In quel mondo irrimediabilmente condannato alla malattia, la voce di Prospero dilaga in tutta la sua lucida follia, sepolta a tratti sotto la coltre del frastuono volgare della contemporaneità, distante in modo abissale dai ritmi naturali che hanno fin qui governato Madre Terra, orfana dell’amore di Dio, e dell’armonia di un prima che pare lontanissimo, e ove la devastazione della pestilenza fa il paio con la desolazione del genere c.d. umano.

La peste è peraltro stata cornice e contesto di tanta letteratura sulle Epidemie, e il c.d. filone “Epidemico”, quale il Decameron di Boccaccio, è stato altre volte contiguo alla fantascienza e al dramma.

Quanto sopra ha trovato vasto spazio anche in rappresentazioni filmiche orientate intorno a quel nemico invisibile. Quanto alle opere letterarie, si ricorda La peste a Firenze nel XV secolo, dramma espressionista incentrato su espiazione e morte, diretto nel 1919 da Otto Ripper, su sceneggiatura di Fritz Lang, liberamente ispirato al racconto “La maschera della morte rossa”, e di ambientazione rinascimentale. In ambito cinematografico si annovera “La maschera della morte rossa”, opera filmica orrorifica, del 1964, di Roger Corman, con un satanico Prospero medievale, che, rinchiuso nel proprio castello, prepara orge e feste e tiranneggia un villaggio del Sud Italia ove regna la peste; ancora, Andrei Rublev, del 1966, scritto e diretto da Andrej Tarkovskij, racconto in capitoli sulla Russia a cavallo fra 14° e 15° secolo, sempre in periodo di pestilenza.

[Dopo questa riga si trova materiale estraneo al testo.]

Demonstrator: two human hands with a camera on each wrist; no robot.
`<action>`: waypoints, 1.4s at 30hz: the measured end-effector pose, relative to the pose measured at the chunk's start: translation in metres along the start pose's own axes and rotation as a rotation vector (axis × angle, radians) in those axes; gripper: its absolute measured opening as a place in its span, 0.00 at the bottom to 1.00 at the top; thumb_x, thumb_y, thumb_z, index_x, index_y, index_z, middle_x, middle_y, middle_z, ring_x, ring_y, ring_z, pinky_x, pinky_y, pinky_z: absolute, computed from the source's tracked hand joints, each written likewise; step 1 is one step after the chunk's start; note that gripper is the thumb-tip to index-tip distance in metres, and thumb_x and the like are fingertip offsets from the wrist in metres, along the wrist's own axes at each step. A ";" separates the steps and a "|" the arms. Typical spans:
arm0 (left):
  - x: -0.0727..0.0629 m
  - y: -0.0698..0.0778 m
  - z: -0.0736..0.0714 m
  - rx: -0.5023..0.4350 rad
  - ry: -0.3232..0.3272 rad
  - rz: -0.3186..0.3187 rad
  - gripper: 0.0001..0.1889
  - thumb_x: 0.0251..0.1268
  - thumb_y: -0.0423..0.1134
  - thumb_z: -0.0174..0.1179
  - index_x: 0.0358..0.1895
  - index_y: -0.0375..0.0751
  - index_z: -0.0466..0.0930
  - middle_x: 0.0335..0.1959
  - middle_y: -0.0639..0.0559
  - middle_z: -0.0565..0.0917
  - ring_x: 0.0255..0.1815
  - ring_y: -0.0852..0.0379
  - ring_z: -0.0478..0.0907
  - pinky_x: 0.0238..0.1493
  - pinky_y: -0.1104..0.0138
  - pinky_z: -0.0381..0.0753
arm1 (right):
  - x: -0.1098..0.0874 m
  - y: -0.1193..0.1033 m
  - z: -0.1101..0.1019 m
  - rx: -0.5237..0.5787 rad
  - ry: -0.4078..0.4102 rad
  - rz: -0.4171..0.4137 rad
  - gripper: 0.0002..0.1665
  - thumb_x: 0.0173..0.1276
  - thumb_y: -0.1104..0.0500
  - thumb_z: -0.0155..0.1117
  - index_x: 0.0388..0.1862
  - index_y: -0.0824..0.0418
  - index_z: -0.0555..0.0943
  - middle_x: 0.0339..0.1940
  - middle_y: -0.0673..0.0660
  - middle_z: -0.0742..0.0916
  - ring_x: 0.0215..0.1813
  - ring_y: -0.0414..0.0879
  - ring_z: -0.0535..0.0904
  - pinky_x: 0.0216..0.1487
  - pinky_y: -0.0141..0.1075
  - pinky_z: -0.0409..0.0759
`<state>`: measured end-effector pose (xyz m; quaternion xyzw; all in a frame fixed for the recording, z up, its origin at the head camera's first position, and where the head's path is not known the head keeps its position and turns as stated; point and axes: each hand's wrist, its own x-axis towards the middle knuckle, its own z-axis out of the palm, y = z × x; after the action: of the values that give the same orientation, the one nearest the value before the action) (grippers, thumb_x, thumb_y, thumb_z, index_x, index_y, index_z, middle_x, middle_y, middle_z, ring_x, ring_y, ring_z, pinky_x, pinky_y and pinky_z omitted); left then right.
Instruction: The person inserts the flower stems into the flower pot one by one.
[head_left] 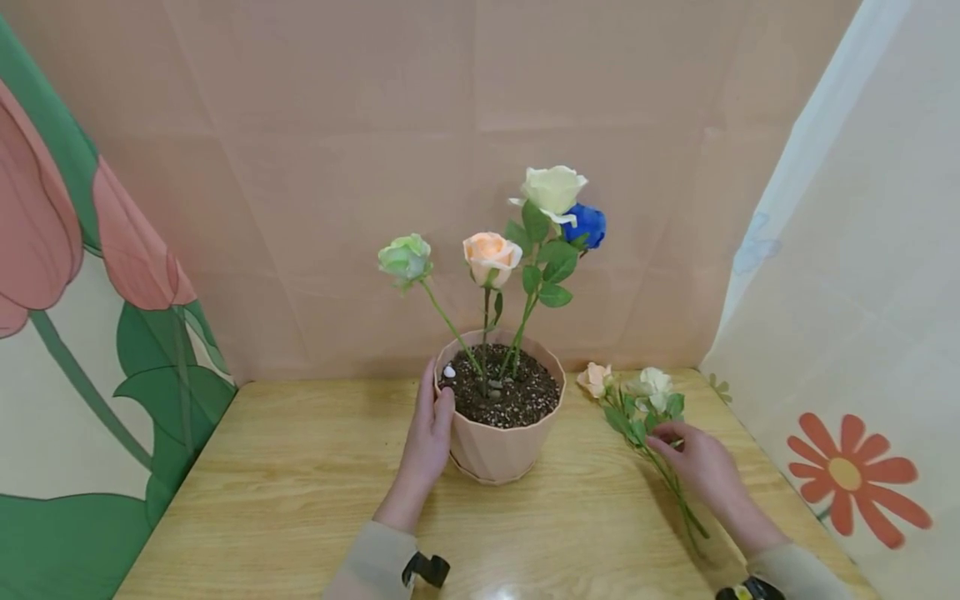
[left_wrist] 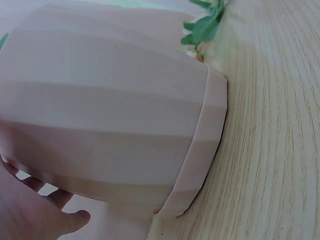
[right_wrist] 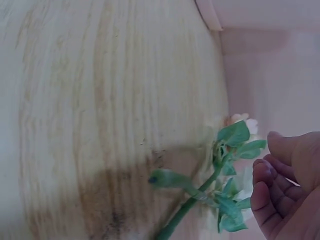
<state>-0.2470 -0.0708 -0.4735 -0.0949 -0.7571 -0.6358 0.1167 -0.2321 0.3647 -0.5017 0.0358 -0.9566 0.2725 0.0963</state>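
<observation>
A pink faceted flowerpot [head_left: 501,450] filled with dark soil [head_left: 517,392] stands at the middle of the table. My left hand [head_left: 429,425] lies along its left side, fingers extended against the wall; in the left wrist view the thumb stands off the pot [left_wrist: 100,110]. Upright in the soil are a green rose [head_left: 406,257], a peach rose [head_left: 492,257], a white rose [head_left: 553,190] and a blue rose [head_left: 587,226]. To the right, my right hand [head_left: 697,462] reaches over the loose flower stems [head_left: 678,492]. Its fingers are loosely bent, with a gap below the thumb in the right wrist view.
On the wooden table [head_left: 300,467], the loose bunch carries a peach bloom [head_left: 596,380] and a white bloom [head_left: 651,387] near the back edge. A pink backdrop [head_left: 337,167] hangs right behind the table. Printed flower cloths border both sides.
</observation>
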 end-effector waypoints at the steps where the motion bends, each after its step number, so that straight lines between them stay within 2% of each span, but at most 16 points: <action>1: 0.000 0.000 0.000 0.000 0.000 -0.002 0.33 0.94 0.54 0.43 0.92 0.68 0.44 0.92 0.48 0.49 0.89 0.41 0.51 0.86 0.40 0.53 | 0.000 0.001 0.001 0.003 -0.004 0.005 0.18 0.82 0.50 0.72 0.56 0.63 0.89 0.46 0.58 0.93 0.41 0.49 0.87 0.38 0.46 0.85; 8: 0.001 -0.001 0.001 -0.005 0.006 -0.007 0.34 0.94 0.55 0.43 0.93 0.67 0.44 0.92 0.48 0.50 0.89 0.42 0.51 0.86 0.42 0.53 | 0.002 0.010 0.009 0.008 -0.021 0.029 0.20 0.82 0.49 0.71 0.58 0.65 0.89 0.47 0.58 0.93 0.41 0.48 0.87 0.38 0.45 0.83; 16: 0.001 -0.003 0.002 -0.017 0.010 0.015 0.33 0.94 0.53 0.44 0.93 0.62 0.47 0.92 0.44 0.51 0.89 0.39 0.50 0.86 0.39 0.51 | 0.005 0.018 0.018 -0.021 -0.010 0.018 0.20 0.79 0.52 0.75 0.56 0.67 0.89 0.41 0.55 0.92 0.40 0.48 0.86 0.40 0.48 0.84; 24: 0.001 -0.002 0.002 -0.013 0.008 0.002 0.33 0.94 0.53 0.42 0.93 0.65 0.46 0.92 0.45 0.51 0.89 0.39 0.52 0.86 0.39 0.53 | 0.003 0.022 0.024 -0.038 0.004 0.002 0.18 0.75 0.53 0.78 0.52 0.67 0.91 0.38 0.52 0.91 0.38 0.47 0.85 0.39 0.48 0.83; 32: 0.000 -0.001 0.001 -0.007 0.004 0.008 0.33 0.94 0.54 0.42 0.93 0.63 0.44 0.92 0.46 0.50 0.89 0.39 0.50 0.86 0.40 0.52 | 0.000 0.022 0.026 -0.037 0.016 -0.001 0.16 0.72 0.55 0.80 0.50 0.66 0.90 0.36 0.51 0.90 0.38 0.47 0.85 0.40 0.49 0.83; 42: 0.001 -0.001 0.001 -0.015 0.003 0.015 0.33 0.94 0.54 0.42 0.93 0.63 0.44 0.92 0.46 0.50 0.90 0.39 0.50 0.86 0.39 0.52 | 0.001 0.024 0.026 -0.054 -0.021 0.017 0.15 0.72 0.58 0.79 0.51 0.66 0.90 0.38 0.52 0.92 0.40 0.52 0.88 0.43 0.55 0.84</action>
<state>-0.2478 -0.0700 -0.4744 -0.1004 -0.7512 -0.6408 0.1221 -0.2400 0.3715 -0.5359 0.0278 -0.9649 0.2468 0.0848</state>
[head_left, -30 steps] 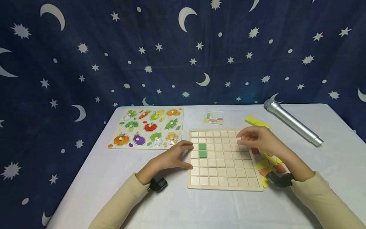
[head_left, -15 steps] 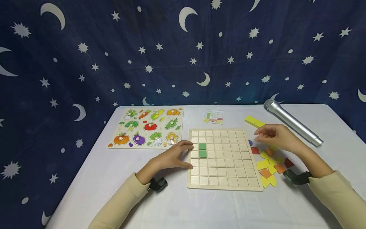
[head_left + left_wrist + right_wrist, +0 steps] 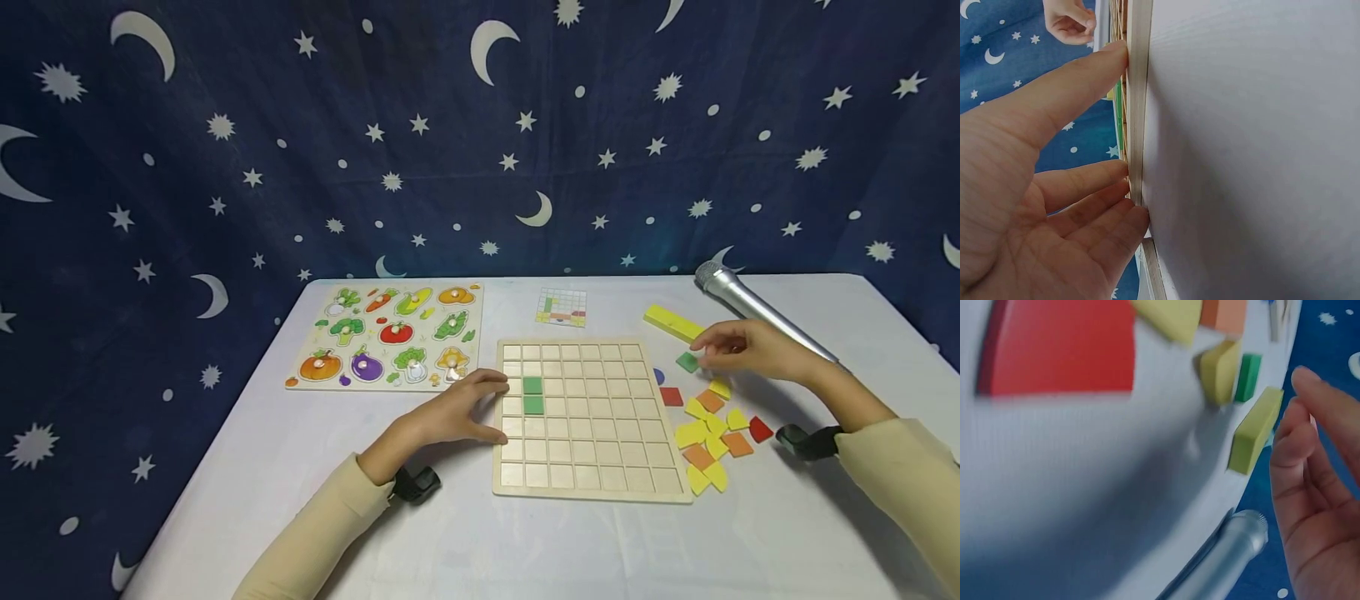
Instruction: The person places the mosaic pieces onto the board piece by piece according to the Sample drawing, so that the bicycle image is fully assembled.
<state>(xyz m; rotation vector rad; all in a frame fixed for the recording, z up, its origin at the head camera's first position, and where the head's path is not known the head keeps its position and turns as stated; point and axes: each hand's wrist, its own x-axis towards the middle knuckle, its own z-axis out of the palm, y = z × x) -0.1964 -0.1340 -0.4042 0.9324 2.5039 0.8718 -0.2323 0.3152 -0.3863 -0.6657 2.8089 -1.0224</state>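
Observation:
A wooden grid board (image 3: 592,429) lies on the table with two green squares (image 3: 533,396) in its left part. Thumb and fingertips of my left hand (image 3: 453,414) touch the board's left edge; the left wrist view shows this contact with the board's side (image 3: 1138,94). To the right of the board, my right hand (image 3: 757,350) hovers beside a loose green square (image 3: 687,362), apart from it. Its fingers are loosely bent with nothing between them. In the right wrist view the green square (image 3: 1249,378) stands out beyond the fingertips.
Right of the board lie several yellow, orange and red pieces (image 3: 709,439). A yellow block (image 3: 671,322) and a silver microphone (image 3: 757,304) sit farther back. Behind the board is a small pattern card (image 3: 561,307). A vegetable puzzle (image 3: 390,358) occupies the back left.
My right hand has moved rightward from over the board's right part to the loose pieces. The loose green square, hidden before, now shows. My left hand has stayed on the board's edge.

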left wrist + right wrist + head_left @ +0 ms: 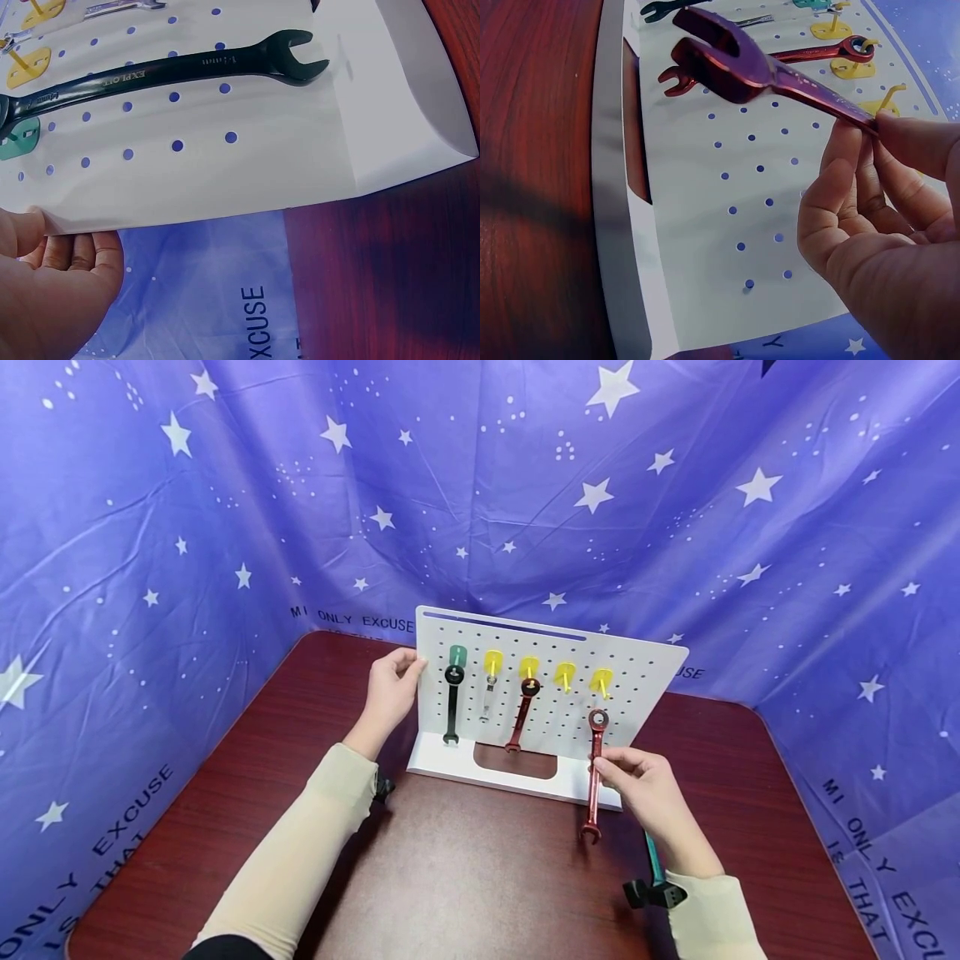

Infine, come non citare l’opera cinematografica “La peste” del 1992, film liberamente tratto dall’omonimo romanzo di Camus e “Il settimo sigillo” del 1957, di Ingmar Bergman, con la famosa partita a scacchi con la morte di Antonius Block (Max von Sydow), ove campeggia, e neanche troppo da sfondo, il rossore e l’orridezza, quel colore scarlatto della peste, evocata anche nell’ opera teatrale” de qua”, meritatamente apprezzata dagli spettatori.